We all too often simply put all food items into the refrigerator because we tend to believe that all foods need to be kept chilled in order to stay fresh and not spoil. While many prepared items should be refrigerated, there are certain items, produce and products that should not be refrigerated. In this article we will let you know what items should be refrigerated and which ones should be kept at room temperature.
Items That Should Not Be Refrigerated
Sure, if you slice a tomato and only use half of it, you should put the other half in the refrigerator to extend its life an extra day or so. However, for whole fresh tomatoes, the refrigerator is a death sentence. When in the refrigerator, tomatoes tend to get soft in certain spots, and the meat inside begins to break itself down. Also, you will notice a duller flavor from refrigerated tomatoes, so store tomatoes outside of a bag at room temperature in a bowl or in a pantry.
Onions are not favorable of the refrigerator. Not only does the cold dull the bite the have, but onions will not last as long in the refrigerator as they will stored at room temperature. Store onions in a mesh bag or a container that allows them to “breathe.” Another point that is important to note: do not store onions near potatoes. Potatoes emit gasses from them that when absorbed by onions, causes them to begin to rot. If you find soft mushy spots forming quickly in your onions, you can bet that the potatoes are to blame.

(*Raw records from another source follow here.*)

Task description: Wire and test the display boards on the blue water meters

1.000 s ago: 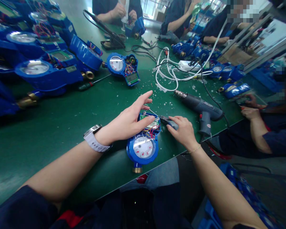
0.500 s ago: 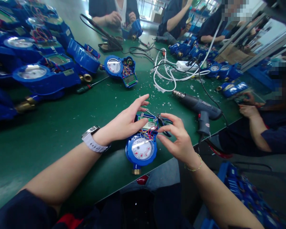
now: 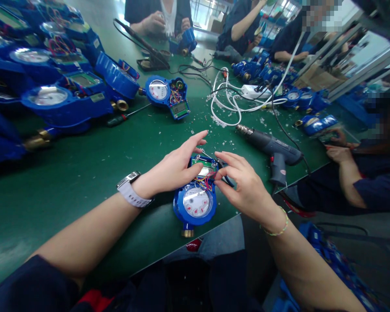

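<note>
Across most of the view, a green desk [image 3: 68,164]. Heaped on it at far left, blue meters [image 3: 48,97], with round dials and open wiring. To the right of the middle, a dark heat gun [image 3: 273,147], nozzle toward the far left. Near the front edge, between both hands, one open blue meter [image 3: 196,201]: flat on the desk, dial toward the body, display and coloured wires on the far side. Over it from the left, the left hand [image 3: 178,167], with an open grip, fingers spread, thumb above the display [image 3: 203,172]. At its right side, the right hand [image 3: 243,184], with fingertips drawn close together beside the red wires; cannot tell whether anything is in that grip. Farther back, a second open meter [image 3: 157,89] and a white power strip [image 3: 255,91]. Left of that meter, a screwdriver [image 3: 117,119]. Partly behind the right fingers, a dark hand tool [image 3: 229,180]. Smallest of all, whitish scraps [image 3: 225,143], scattered beyond the hands.
</note>
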A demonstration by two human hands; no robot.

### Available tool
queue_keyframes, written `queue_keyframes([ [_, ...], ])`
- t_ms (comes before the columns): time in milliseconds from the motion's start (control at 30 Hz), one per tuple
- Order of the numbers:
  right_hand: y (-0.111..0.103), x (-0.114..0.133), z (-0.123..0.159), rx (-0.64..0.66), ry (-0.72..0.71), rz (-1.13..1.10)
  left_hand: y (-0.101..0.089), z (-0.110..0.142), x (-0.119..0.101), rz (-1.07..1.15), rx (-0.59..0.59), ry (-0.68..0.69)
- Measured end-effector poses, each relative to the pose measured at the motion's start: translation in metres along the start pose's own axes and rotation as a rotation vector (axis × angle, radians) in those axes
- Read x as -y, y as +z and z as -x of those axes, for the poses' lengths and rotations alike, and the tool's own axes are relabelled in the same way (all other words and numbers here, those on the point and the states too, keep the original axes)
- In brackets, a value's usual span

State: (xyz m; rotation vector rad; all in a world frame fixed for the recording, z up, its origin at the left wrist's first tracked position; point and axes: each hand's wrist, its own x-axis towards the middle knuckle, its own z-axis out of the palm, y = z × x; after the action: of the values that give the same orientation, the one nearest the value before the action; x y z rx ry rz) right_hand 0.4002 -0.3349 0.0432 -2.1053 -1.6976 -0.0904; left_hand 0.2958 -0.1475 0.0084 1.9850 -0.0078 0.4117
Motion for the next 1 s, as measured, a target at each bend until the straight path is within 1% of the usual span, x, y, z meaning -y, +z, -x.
queue_keyframes([
  [167,0.001,-0.002,-0.001,0.073,0.01,-0.051,0.0,0.0,0.001,-0.029,0.001,0.0],
  [333,0.005,-0.007,0.003,0.078,0.026,-0.179,0.0,0.0,0.002,-0.03,0.001,-0.001],
  [433,0.007,-0.011,0.008,0.042,0.066,-0.28,-0.001,0.0,0.003,-0.025,-0.001,0.009],
  [533,0.008,-0.013,0.013,-0.044,0.102,-0.307,-0.001,0.0,0.003,-0.029,0.004,0.003],
  [667,0.01,-0.012,0.014,-0.1,0.049,-0.253,-0.001,0.0,0.003,-0.03,0.004,0.002],
  [900,0.008,-0.002,0.007,-0.118,-0.027,-0.055,0.0,0.0,0.003,-0.042,0.003,-0.003],
  [1000,0.004,0.005,0.005,-0.098,-0.046,0.082,0.0,0.0,0.003,-0.053,-0.001,0.004],
])
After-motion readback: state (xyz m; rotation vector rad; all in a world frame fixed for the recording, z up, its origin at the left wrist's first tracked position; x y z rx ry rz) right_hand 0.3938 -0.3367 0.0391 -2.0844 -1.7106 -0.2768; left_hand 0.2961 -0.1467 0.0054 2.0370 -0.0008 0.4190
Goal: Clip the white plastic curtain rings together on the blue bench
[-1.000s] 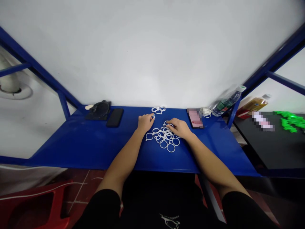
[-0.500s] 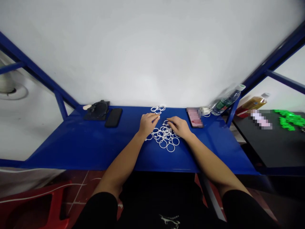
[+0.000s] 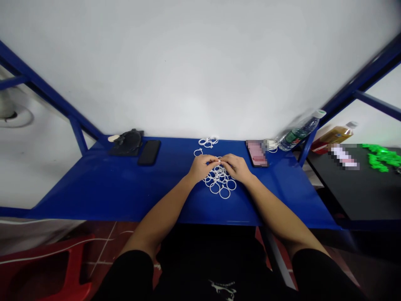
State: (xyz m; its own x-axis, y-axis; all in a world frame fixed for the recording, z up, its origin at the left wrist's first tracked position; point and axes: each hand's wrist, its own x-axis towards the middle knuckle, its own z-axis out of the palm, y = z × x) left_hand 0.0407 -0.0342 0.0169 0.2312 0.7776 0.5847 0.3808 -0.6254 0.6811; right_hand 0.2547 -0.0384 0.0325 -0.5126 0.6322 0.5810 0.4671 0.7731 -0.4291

Coffee Beans and coffee grounds are very temperamental when it comes to keeping their flavor “in-tune.” The biggest factor in the change in flavor when refrigerated is the moisture that is in refrigerators and freezers. This moisture attacks the beans and grounds, and leaves the flavor altered in different ways — depending on the original flavor.
Any Type of Squash
Squash in its various forms (butternut, spaghetti, acorn, etc.) are naturally very durable with their skin. While refrigerating most varieties will not adversely affect or change the flavor of the squash, it is unnecessary.
The reasons you don’t want to refrigerate bread items such as loaf breads, bagels or tortillas is two-fold. First, the refrigerator will dry out the breads at an exponential rate. Second, there is still moisture circling in the refrigerator, which can lead to mold on the breads at a faster rate. Instead, store bread items at room temperature in a sealed bag.
Items That Should Be Refrigerated
This is almost a no-brainer, but should be included as a reminder. One of the most misunderstood dairy items is butter; many believe it is safe to keep butter at room temperature, while many others disagree. Well, both parties are correct to a certain degree. Butter can be left in a covered butter dish at room temperature for 5-7 days, after-which it starts to go bad. You usually will not see the type of spoilage that occurs with milk or yogurt, because butter is mostly fat. However, bacteria will start to form after about a week at room temperature, and some of those bacteria cultures may make you sick.
This one might be surprising to some, as nuts such as almonds, peanuts, walnuts and other varieties seem like they would be a “dry good” that doesn’t need to be refrigerated. However, you must remember that nuts are a form of produce just like carrots, lettuce and other fruits and vegetables. Make sure to keep them refrigerated to avoid spoilage and bacterial growth.
Probably the biggest reason why we forget to refrigerate maple syrup is that we constantly see bottles of maple syrup on the breakfast table, or near the condiments of our favorite breakfast diners. Maple syrup, however, can spoil if not refrigerated. Many will be surprised to know that maple syrup has an incredible short shelf life — as little as a month for real syrup without any preservative. When refrigerated, maple syrup’s shelf life can be extended for up to a year. Maple syrup is prone to developing mold, especially in the nozzles of bottles, so check you maple syrup often.
Another item that may take many by surprise, dried fruit seems like it would be fine sitting in the pantry at room temperature, but the truth is that people began drying fruit as a way to extend the shelf life of fruits. It is only an extension, and does not make the fruit non-perishable, but extends the shelf life to about 6 months — if refrigerated.
We have barely scratched the surface of what items should and shouldn’t be refrigerated, but these few examples should serve as a reminder that refrigeration is not a miracle worker that makes food items non-perishable. Refrigeration simply extends the shelf life of some items, and other items it can decrease the shelf life.